Quite a number of holidaymakers or expats choose one of the furthest out villages of the valley. Albuñuelas gives you an impression of what this area was like prior to the arrival of cars and cash. Rustic is one word. Charming is another. I like Albuñuelas because it is represents the Spain of yesteryear. The scenery above and below the village is stunning and above there is a bumpy country road through a pine forest that links up with the old road to Almuñécar on the Costa Tropical. If you have time, do drive to the coast on this road. The views are awesome and the road so much more interesting than the new motorway that links coast with inland destinations.
It is fresher inland. When it all gets too sweaty for you on the oh so tropical coast, i urge you to drive inland and experience a Spain that is not far away in terms of kilometres, but light years away in terms of atmosphere and character.
I once got into trouble when i wondered in print why so many local women walk miles in their slippers. I have even seen them in their dressing growns, strolling between villages while stopping only to pick some wild asparagus from the roadside. A letter to a newspaper said that not all women went walking in their slippers and that some, the younger ones, had even ditched their aprons. They even drove cars now!
I know that much of inland Spain today has caught up with the times. That the young love to live in modern homes with all mod cons and do not want to live in the old fashioned houses in which they grew up.
The Lecrín Valley is authentic Andalusia and easily reached from the beaches that are no more than thirty minutes away. The people are friendly and the air fresh and clean. Wander through the narrow streets of the villages. See real life in what people often refer to as real Spain.

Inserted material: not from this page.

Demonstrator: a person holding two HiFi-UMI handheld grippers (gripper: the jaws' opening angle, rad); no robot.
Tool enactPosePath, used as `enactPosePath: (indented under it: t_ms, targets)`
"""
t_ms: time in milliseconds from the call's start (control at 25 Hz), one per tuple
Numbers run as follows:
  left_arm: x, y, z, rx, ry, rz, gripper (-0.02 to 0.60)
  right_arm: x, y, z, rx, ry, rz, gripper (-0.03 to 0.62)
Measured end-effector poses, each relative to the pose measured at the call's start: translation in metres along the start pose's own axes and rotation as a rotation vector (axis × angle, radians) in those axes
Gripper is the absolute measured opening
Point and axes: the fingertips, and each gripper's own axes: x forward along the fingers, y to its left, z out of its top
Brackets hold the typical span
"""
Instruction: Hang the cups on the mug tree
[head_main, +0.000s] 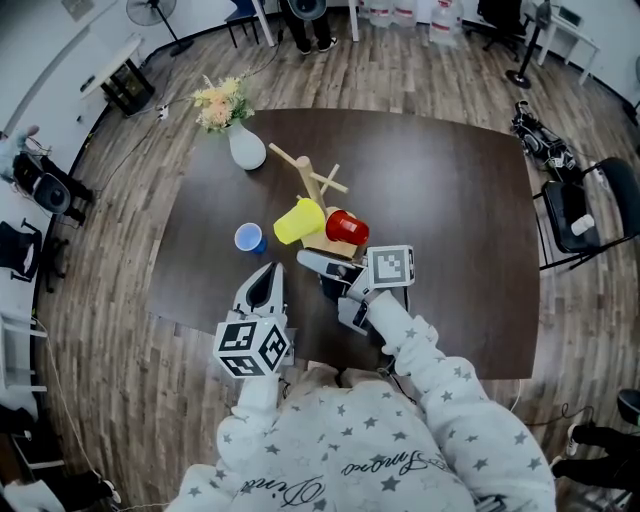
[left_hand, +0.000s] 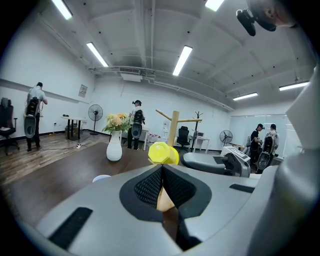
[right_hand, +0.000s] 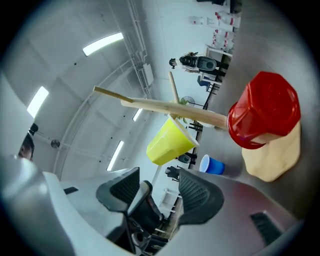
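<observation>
Head view shows dark table (head_main: 450, 200) on wood floor (head_main: 120, 400); left fingers (left_hand: 149, 188) pressed together, right fingers (right_hand: 201, 194) spread.

- Jaws of the left gripper (left_hand: 162, 172) were pressed together, nothing between them.
- The yellow cup (left_hand: 163, 153) sat against the mug tree (left_hand: 173, 127) (just past the jaws).
- The flower vase (left_hand: 114, 148) stood farther left.
</observation>
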Motion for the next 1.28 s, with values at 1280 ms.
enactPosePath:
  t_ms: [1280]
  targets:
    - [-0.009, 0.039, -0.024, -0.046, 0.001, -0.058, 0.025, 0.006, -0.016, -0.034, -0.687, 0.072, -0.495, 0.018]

It is good that so many locations inland now offer attractions to get people away from the beach, if only for a day. That is what you have to do if you want to go home from your holiday knowing that you have truly seen Spain. Not the chocolate box version.
The truth is that you have not seen the living breathing Spain if your only experience is of the Costas. Nor exchanged a smile, a wave or a few words with the likes of Maria Luisa and Paco.